The SymTabBuildPass is a compiler pass responsible for creating the initial structure of symbol tables and populating them with symbols from declarations. It traverses the Abstract Syntax Tree (AST) and creates a symbol table for each scope in the program.

flowchart TD
    AST[AST from Parser] --> SymTabBuildPass
    SymTabBuildPass --> ScopesCreated[Scopes Created]
    SymTabBuildPass --> SymbolsInserted[Symbols Inserted]
    SymTabBuildPass --> SymbolTableTree[Symbol Table Tree]
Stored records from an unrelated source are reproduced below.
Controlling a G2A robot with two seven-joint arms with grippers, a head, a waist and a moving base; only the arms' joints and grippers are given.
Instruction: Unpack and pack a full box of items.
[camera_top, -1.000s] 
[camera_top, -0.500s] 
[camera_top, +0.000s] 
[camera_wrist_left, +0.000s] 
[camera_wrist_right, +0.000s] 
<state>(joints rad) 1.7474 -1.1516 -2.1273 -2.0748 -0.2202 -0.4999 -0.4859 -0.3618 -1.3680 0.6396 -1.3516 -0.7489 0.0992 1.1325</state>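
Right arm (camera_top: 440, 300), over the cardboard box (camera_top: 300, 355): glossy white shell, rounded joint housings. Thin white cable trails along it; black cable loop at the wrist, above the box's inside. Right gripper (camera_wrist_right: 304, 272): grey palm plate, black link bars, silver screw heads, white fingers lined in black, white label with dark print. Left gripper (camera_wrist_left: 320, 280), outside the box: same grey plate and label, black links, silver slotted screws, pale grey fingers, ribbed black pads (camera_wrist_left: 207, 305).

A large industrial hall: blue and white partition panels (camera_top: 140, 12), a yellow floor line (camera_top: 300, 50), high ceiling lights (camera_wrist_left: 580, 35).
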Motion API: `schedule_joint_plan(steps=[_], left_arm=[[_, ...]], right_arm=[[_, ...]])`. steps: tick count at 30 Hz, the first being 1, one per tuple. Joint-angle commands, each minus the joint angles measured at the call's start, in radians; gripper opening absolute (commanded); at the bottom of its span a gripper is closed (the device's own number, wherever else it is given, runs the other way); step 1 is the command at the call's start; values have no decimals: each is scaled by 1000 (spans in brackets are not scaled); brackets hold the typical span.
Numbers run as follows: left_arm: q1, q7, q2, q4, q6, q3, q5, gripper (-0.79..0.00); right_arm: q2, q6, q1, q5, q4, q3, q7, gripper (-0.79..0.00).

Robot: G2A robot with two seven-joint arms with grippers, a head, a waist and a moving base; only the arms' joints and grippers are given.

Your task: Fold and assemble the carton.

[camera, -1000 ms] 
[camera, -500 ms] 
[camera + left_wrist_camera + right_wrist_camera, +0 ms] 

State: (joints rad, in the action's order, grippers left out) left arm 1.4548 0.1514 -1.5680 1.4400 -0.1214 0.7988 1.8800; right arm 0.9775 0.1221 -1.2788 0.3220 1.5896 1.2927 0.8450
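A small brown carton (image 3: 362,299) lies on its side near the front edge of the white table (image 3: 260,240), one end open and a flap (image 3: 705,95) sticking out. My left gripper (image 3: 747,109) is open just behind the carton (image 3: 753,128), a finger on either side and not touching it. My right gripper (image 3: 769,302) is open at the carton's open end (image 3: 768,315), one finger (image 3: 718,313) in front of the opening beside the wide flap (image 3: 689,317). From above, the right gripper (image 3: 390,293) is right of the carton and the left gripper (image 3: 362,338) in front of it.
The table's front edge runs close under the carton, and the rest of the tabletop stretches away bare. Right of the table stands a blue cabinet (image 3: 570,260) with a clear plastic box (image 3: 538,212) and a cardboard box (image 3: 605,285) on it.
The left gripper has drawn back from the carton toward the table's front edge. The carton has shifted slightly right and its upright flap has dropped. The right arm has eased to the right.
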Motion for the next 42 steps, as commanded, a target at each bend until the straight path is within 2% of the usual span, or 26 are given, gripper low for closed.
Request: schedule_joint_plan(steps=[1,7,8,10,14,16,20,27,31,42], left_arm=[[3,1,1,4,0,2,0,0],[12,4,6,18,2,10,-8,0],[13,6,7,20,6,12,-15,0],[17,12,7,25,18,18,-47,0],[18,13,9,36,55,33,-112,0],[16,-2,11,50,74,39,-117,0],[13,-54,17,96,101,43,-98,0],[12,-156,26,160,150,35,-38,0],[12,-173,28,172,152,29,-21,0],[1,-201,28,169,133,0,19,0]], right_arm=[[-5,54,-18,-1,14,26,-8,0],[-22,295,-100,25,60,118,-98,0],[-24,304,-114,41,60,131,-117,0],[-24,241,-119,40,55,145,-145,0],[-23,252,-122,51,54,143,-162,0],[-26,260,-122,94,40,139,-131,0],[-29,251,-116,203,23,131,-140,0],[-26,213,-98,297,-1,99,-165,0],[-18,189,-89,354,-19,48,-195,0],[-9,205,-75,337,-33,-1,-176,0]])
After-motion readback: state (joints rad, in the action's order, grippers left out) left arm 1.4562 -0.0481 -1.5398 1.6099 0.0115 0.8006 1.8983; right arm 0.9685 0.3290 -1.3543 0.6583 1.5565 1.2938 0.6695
    style AST fill:#2d3748,stroke:#e2e8f0,stroke-width:2px,color:#e2e8f0
    style SymTabBuildPass fill:#805ad5,stroke:#e2e8f0,stroke-width:2px,color:#e2e8f0
    style ScopesCreated fill:#3182ce,stroke:#e2e8f0,stroke-width:2px,color:#e2e8f0
    style SymbolsInserted fill:#3182ce,stroke:#e2e8f0,stroke-width:2px,color:#e2e8f0
    style SymbolTableTree fill:#3182ce,stroke:#e2e8f0,stroke-width:2px,color:#e2e8f0

Key Mechanisms#

Scope Stack Management#

The SymTabBuildPass maintains a stack of symbol tables to track the current scope during traversal:

def before_pass(self) -> None:
    """Before pass."""
    self.cur_sym_tab: list[UniScopeNode] = []
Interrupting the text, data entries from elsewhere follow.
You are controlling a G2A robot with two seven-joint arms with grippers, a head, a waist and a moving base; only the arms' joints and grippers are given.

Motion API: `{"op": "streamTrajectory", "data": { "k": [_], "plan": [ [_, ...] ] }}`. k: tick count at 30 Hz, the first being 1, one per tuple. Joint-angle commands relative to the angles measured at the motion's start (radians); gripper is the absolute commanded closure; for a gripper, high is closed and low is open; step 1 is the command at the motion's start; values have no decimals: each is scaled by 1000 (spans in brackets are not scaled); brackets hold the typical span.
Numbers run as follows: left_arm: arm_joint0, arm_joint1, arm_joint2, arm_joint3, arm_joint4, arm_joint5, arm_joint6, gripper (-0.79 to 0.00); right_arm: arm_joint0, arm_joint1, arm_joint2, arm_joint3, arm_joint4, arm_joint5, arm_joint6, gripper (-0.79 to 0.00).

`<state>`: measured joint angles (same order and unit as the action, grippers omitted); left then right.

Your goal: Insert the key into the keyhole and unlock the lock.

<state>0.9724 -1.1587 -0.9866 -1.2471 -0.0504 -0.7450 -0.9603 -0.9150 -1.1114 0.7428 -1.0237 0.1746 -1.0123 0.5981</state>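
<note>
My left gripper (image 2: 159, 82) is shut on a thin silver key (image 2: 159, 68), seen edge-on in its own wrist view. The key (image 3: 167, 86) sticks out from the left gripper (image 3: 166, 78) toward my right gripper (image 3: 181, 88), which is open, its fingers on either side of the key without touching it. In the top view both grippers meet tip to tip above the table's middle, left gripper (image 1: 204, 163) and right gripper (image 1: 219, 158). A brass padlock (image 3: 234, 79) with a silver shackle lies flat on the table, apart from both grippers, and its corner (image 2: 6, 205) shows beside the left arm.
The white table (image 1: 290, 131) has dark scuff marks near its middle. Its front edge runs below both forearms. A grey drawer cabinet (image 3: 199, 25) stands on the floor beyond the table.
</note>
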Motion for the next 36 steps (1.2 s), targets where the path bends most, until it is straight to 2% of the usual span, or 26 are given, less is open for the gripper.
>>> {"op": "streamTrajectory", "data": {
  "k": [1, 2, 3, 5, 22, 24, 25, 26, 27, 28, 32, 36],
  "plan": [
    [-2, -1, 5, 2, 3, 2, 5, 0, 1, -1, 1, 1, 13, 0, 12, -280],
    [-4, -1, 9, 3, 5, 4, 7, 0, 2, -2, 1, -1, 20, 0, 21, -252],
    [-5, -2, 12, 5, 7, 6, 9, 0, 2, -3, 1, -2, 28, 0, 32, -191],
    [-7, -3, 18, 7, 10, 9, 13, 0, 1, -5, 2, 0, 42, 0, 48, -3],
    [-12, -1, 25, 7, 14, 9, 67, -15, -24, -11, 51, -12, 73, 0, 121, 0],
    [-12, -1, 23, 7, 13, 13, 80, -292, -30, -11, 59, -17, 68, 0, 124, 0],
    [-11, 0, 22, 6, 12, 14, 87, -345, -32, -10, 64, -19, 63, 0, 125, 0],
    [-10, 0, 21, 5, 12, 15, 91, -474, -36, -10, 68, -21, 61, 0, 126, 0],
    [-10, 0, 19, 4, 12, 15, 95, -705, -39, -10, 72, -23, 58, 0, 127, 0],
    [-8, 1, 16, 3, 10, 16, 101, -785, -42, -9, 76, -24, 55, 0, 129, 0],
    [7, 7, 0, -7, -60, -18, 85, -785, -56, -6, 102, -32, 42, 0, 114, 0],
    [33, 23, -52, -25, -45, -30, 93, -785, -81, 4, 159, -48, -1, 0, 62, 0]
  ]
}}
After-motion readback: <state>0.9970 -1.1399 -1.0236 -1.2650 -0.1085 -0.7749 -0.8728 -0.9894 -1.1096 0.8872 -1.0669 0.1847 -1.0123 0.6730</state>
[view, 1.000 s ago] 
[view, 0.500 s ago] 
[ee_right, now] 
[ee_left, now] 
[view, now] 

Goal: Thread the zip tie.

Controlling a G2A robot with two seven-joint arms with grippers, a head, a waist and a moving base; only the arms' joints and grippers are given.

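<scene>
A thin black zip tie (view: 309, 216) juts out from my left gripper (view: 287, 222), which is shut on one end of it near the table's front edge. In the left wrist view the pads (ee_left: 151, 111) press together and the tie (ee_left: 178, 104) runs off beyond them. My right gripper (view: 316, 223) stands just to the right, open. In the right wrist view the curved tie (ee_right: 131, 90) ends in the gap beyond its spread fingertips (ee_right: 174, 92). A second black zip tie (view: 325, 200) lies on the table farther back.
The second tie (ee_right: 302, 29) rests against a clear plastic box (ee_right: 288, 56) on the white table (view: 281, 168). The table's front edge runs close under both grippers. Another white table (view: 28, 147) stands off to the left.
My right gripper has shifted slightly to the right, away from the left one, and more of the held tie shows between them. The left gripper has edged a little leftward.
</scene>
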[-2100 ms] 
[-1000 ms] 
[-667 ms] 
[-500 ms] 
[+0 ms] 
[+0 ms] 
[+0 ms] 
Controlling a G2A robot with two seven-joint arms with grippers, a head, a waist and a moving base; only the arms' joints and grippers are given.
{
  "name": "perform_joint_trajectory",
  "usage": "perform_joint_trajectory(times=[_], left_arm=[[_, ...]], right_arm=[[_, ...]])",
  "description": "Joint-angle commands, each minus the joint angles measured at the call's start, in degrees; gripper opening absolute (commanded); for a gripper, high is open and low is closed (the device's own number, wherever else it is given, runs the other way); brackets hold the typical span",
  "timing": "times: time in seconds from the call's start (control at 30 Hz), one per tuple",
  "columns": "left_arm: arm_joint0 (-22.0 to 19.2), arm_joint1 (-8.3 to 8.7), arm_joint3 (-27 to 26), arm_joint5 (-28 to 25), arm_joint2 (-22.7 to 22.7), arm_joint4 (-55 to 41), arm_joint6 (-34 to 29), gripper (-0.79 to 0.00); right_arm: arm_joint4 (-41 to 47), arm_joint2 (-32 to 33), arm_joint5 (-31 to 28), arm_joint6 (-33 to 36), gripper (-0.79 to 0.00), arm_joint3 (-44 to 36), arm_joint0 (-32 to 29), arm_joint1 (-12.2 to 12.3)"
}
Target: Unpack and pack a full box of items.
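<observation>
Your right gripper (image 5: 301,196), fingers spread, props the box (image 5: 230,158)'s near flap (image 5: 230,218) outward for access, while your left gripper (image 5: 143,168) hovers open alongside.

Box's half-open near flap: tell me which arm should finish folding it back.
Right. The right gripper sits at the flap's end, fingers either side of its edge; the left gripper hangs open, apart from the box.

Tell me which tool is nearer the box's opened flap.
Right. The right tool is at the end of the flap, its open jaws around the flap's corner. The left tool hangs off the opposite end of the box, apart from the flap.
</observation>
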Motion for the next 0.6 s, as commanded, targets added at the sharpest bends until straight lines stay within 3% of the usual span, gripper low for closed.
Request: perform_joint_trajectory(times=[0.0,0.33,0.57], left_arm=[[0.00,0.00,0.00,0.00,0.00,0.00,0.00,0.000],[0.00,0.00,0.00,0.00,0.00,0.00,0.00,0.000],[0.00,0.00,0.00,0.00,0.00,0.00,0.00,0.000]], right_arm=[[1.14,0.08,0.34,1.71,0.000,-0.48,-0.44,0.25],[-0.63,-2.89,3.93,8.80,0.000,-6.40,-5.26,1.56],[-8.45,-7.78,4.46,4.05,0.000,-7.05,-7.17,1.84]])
def push_scope_and_link(self, key_node: uni.UniScopeNode) -> None:
    """Push scope."""
    if not len(self.cur_sym_tab):
        self.cur_sym_tab.append(key_node)
    else:
        self.cur_sym_tab.append(self.cur_scope.link_kid_scope(key_node=key_node))
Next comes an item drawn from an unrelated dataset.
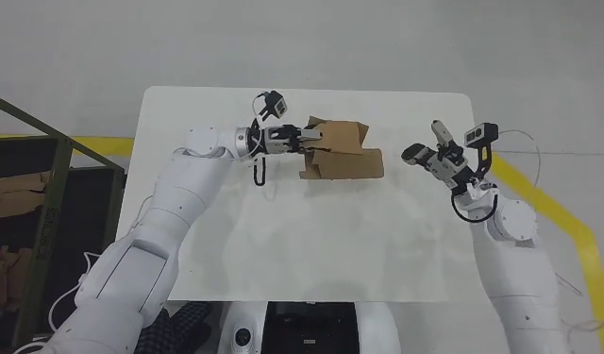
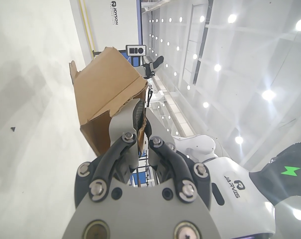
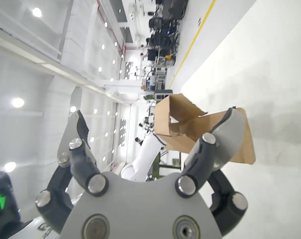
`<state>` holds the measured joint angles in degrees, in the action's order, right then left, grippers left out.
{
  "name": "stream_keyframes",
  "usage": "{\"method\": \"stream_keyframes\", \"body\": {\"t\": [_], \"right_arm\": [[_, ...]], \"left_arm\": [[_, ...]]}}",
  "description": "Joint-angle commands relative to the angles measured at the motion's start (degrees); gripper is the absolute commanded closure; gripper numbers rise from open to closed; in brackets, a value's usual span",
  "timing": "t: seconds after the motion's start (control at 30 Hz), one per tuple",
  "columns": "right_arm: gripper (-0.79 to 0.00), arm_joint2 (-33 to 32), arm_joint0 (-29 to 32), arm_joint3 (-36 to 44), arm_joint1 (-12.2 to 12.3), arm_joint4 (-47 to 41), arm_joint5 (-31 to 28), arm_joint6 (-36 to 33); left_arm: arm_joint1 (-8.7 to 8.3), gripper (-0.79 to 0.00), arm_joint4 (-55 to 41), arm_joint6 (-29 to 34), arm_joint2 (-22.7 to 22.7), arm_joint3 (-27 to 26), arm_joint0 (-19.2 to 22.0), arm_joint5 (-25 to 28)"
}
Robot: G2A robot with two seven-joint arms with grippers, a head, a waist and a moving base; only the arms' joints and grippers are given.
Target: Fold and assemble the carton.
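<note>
A brown cardboard carton [image 1: 342, 150] lies partly folded on the white table [image 1: 302, 250], just behind its middle. My left gripper [image 1: 314, 139] is at the carton's left end, shut on a cardboard flap; in the left wrist view the flap [image 2: 141, 135] is pinched between the fingers and the carton [image 2: 103, 88] stands up beyond them. My right gripper [image 1: 425, 144] hovers open to the right of the carton, apart from it. From the right wrist the carton [image 3: 190, 128] shows its open end, beyond the open right gripper [image 3: 153, 120].
A dark metal rack with cardboard pieces [image 1: 28, 203] stands left of the table. A yellow floor line [image 1: 528, 184] runs past the table's right side. The front half of the table is bare white surface.
</note>
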<state>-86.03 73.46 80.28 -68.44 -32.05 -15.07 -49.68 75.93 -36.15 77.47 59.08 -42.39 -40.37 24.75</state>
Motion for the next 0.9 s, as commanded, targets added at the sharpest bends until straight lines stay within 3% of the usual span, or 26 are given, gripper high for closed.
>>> {"method": "stream_keyframes", "body": {"t": [0.0,0.43,0.87], "right_arm": [[-0.785,0.2,-1.2,-1.2,0.1,-2.4,-0.1,-4.9],[-0.785,2.5,-5.5,-5.7,0.4,-8.1,-3.3,-23.2],[-0.785,3.6,-8.5,-10.5,0.7,-10.3,-5.7,-29.5]], "left_arm": [[0.13,0.0,-0.3,1.3,-0.3,0.2,0.1,0.8],[-0.47,0.0,-2.4,3.9,-0.9,-3.3,-1.9,-1.8],[-1.29,0.0,-2.4,4.9,-1.9,-5.2,-2.4,-2.9]]}}
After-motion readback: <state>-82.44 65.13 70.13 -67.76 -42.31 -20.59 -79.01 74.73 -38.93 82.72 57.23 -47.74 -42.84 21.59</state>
def pop_scope(self) -> UniScopeNode:
    """Pop scope."""
    return self.cur_sym_tab.pop()

@property
def cur_scope(self) -> UniScopeNode:
    """Return current scope."""
    return self.cur_sym_tab[-1]

This stack-based approach allows the pass to: 1. Create nested scopes that mirror the program's scope structure 2. Link child scopes to their parent scopes 3. Ensure symbols are inserted into the correct scope

Scope Creation#

The pass creates a new scope for every construct that introduces a scope in the language:

flowchart TB
    AST[AST Traversal] --> EnterNode[Enter Node]
    EnterNode --> IsScope{Is Scope\nNode?}
    IsScope -->|Yes| PushScope[Push New Scope]
    IsScope -->|No| Continue[Continue Traversal]
    PushScope --> ProcessNode[Process Node]
    ProcessNode --> ExitNode[Exit Node]
    ExitNode --> WasScope{Was Scope\nNode?}
    WasScope -->|Yes| PopScope[Pop Scope]
    WasScope -->|No| NextNode[Next Node]
    Continue --> ExitNode
    PopScope --> NextNode
    NextNode --> EnterNode

    style AST fill:#2d3748,stroke:#e2e8f0,stroke-width:2px,color:#e2e8f0
    style IsScope fill:#805ad5,stroke:#e2e8f0,stroke-width:2px,color:#e2e8f0
    style WasScope fill:#805ad5,stroke:#e2e8f0,stroke-width:2px,color:#e2e8f0
    style PushScope fill:#38a169,stroke:#e2e8f0,stroke-width:2px,color:#e2e8f0
    style PopScope fill:#f56565,stroke:#e2e8f0,stroke-width:2px,color:#e2e8f0
    style EnterNode fill:#3182ce,stroke:#e2e8f0,stroke-width:2px,color:#e2e8f0
    style ExitNode fill:#3182ce,stroke:#e2e8f0,stroke-width:2px,color:#e2e8f0
    style ProcessNode fill:#3182ce,stroke:#e2e8f0,stroke-width:2px,color:#e2e8f0
    style Continue fill:#4fd1c5,stroke:#e2e8f0,stroke-width:2px,color:#e2e8f0
    style NextNode fill:#4fd1c5,stroke:#e2e8f0,stroke-width:2px,color:#e2e8f0

Scopes are created for: - Modules - Architypes (object, node, edge, walker) - Abilities (methods and functions) - Control structures (if, for, while, etc.) - Block statements - Lambda expressions - Comprehensions

For example, here's how scopes are created for architypes:

def enter_architype(self, node: uni.Architype) -> None:
    self.push_scope_and_link(node)
    assert node.parent_scope is not None
    node.parent_scope.def_insert(node, access_spec=node, single_decl="architype")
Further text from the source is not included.